Single40'S diary

「40過ぎて独身で」と言ってる間にはや還暦のブログ

大明国へ、参りまする

「大明国へ、参りまする」岩井三四二

 

誰が言い出したのか、日本3大悪人は、僧道鏡平将門足利尊氏である。このうち、道鏡平将門皇位の簒奪を企んだのであるから、悪人の名にふさわしいと思う。しかし、足利尊氏はどうだろうか?後醍醐天皇から親政を奪って、北朝皇位につけてしまったので悪人扱いされているわけだが、それを言えば古の藤原氏などは、そんな話の連続である。自分の娘を皇后にするために、退位を迫るなど、朝飯前だったのだから。それでも、いわゆる五摂家のルーツであり、貴族の筆頭なので、遠慮して皆が言わないだけではないかと思う。だいたい、後醍醐天皇の親政がいかにしっちゃかめっちゃかだったかは、かの民主党政権も及びもつかない酷さなのだ。あれに比べりゃ、ハトポッポですら名宰相といえるくらい(苦笑)よって、足利尊氏は除外してあげても良いと思うのである。

代わりに、堂々のランクインを果たすべきは、その孫の足利義満である。何しろ、本当に皇位の簒奪を企んだのだから。

この小説は、そんな義満の思惑に翻弄された遣明使節の有様を、飯尾甚兵衛なる小役人の苦労を通して描く。

 

主人公の飯尾甚兵衛は飯尾一族のコネで勘定方の端役をもらっているが、まったくうだつが上がらない。そんな甚兵衛に、ある日、本家から声がかかる。今度、北山殿(義満)が明国に船を出す。その船に乗り込む土官という新しい役職に推挙されたのだ。うまく帰国すれば、恩賞方に昇進させてもらえるという。恩賞方は地位も上だし、何かと副収入も多い。出世のチャンスである。
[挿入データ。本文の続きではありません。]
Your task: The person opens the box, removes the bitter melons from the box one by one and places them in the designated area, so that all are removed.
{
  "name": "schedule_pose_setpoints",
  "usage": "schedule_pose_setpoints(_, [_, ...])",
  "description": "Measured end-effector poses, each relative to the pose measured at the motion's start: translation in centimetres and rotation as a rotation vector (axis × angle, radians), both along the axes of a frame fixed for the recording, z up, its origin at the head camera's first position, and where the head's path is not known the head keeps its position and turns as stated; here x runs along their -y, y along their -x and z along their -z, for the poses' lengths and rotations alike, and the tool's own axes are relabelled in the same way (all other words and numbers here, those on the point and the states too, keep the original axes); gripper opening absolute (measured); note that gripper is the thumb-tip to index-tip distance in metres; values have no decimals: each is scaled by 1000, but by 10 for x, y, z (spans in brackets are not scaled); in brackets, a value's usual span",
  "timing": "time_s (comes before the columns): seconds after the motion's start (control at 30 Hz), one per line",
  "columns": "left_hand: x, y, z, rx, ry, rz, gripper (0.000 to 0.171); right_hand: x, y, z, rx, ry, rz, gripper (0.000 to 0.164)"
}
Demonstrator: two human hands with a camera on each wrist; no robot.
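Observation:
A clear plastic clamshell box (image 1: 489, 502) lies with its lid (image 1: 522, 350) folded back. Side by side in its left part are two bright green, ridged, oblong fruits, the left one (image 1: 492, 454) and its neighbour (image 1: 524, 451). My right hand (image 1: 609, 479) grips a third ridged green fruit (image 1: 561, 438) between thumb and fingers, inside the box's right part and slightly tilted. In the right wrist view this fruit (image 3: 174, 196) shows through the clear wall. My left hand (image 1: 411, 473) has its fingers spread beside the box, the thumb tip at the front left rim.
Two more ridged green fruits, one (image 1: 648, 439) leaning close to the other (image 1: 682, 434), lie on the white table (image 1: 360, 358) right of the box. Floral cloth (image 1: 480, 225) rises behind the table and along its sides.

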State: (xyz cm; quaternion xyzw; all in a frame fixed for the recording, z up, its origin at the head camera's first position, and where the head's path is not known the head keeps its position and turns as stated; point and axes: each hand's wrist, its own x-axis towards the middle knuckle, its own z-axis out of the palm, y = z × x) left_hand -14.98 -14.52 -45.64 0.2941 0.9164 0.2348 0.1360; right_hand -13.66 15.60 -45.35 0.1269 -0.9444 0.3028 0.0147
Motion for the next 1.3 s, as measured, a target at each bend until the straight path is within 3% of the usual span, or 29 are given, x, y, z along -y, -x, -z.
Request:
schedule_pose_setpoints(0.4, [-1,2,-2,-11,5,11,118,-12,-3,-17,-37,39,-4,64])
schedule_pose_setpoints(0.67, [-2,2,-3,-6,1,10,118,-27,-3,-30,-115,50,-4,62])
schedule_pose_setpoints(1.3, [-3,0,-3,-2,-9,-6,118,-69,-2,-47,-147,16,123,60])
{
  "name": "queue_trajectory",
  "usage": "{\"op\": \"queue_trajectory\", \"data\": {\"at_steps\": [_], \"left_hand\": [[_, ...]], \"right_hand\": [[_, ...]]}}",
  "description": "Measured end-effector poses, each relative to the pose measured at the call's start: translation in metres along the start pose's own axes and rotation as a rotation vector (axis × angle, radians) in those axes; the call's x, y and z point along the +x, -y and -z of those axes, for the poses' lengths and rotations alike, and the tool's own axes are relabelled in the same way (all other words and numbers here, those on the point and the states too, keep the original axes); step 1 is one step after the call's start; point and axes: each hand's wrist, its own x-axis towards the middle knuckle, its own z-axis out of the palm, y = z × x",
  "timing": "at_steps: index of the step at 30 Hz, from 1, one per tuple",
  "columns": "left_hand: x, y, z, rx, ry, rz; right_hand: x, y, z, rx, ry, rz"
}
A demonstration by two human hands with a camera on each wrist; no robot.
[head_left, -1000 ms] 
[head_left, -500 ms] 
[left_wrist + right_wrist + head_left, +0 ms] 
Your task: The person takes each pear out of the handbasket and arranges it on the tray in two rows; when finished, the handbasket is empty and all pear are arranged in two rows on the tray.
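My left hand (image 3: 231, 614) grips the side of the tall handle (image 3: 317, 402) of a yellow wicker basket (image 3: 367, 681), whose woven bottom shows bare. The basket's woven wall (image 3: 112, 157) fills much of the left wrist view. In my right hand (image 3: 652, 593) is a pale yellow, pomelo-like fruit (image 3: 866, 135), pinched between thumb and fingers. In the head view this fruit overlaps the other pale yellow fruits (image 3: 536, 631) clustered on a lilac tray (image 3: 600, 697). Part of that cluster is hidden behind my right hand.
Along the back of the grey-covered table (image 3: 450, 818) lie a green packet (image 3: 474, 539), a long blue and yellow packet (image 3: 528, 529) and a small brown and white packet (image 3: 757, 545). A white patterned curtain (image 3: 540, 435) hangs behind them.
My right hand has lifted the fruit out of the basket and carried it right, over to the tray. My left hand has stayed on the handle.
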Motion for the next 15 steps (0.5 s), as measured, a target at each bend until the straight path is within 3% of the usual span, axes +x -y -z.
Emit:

かくして、甚兵衛は、正使の僧侶たちを支える土官の長として、遣明船の差配をする。ところが、実は足利幕府の財力では、その遣明船の費用すらままならないのだった。カネをかき集めなければならなくなった甚兵衛は、大名どもの合力では到底及ばないことから(あれこれ理屈をつけて渋られる)船に商人どもを載せて、彼らから船賃を取ることにした。商人たちは、当時は表向きは禁止されていた明国と貿易をして巨利をあげるチャンスとみて、いろいろな思惑を持って乗り込む。さらに、航海中に土官のひとりが何者かに殺されてしまう。どうやら、船に積んでいる国書が狙われているらしい。犯人は、商人たちか、あるいは土官の中にいるらしい。誰が犯人かわからないまま、船はついに明国の寧波に到着する。。。

 

主人公の甚兵衛は、本当の小役人で国書の内容などまるきり興味がないのだが、仲間の土官から「明国の皇帝から国王に任ぜられるとは、どういうことか。北山殿(義満)が日本国王ならば、帝はいったいどうなるのだ?」と詰問される。そこで、はじめてぼんやりと事態の重大さを悟るのだが、彼の立場では何もできない。単に、土官の役目を果たすように、目の前の問題に取り組むだけである。やがて、国書をめぐるそれぞれの国の思惑を僧侶たちから聞かされ、ようやく理解するのである。

 

評価は☆☆。

歴史的な事件であっても、その真ん中に投げこまれた人物としては、ただただ目の前で起こる事態に対応するだけで精一杯であろうと思う。大いに共感。

 

ところで、小説外の話になってしまうのだが。

無事に朝貢を済ませた足利尊氏は、これでいわゆる「勘合貿易」ができるようになって巨利を上げる仕組みを確立するわけだが、いよいよ皇位の簒奪直前になって突然死して、この目論見は露と消える。この死については、昔から暗殺疑惑が絶えないのである。

ただ。もしも暗殺だとすると、当時、権力の絶頂にあって、露見すれば必ず死罪という命がけな任務に挑んだ人物が、どこかにいたことになる。衰微する一方の朝廷に、誰がいったい義理立てして命をかけたのであろうか?真実は、今でも、闇に埋もれたままなのだ。まさに、歴史のロマンを感じるのでありますねえ。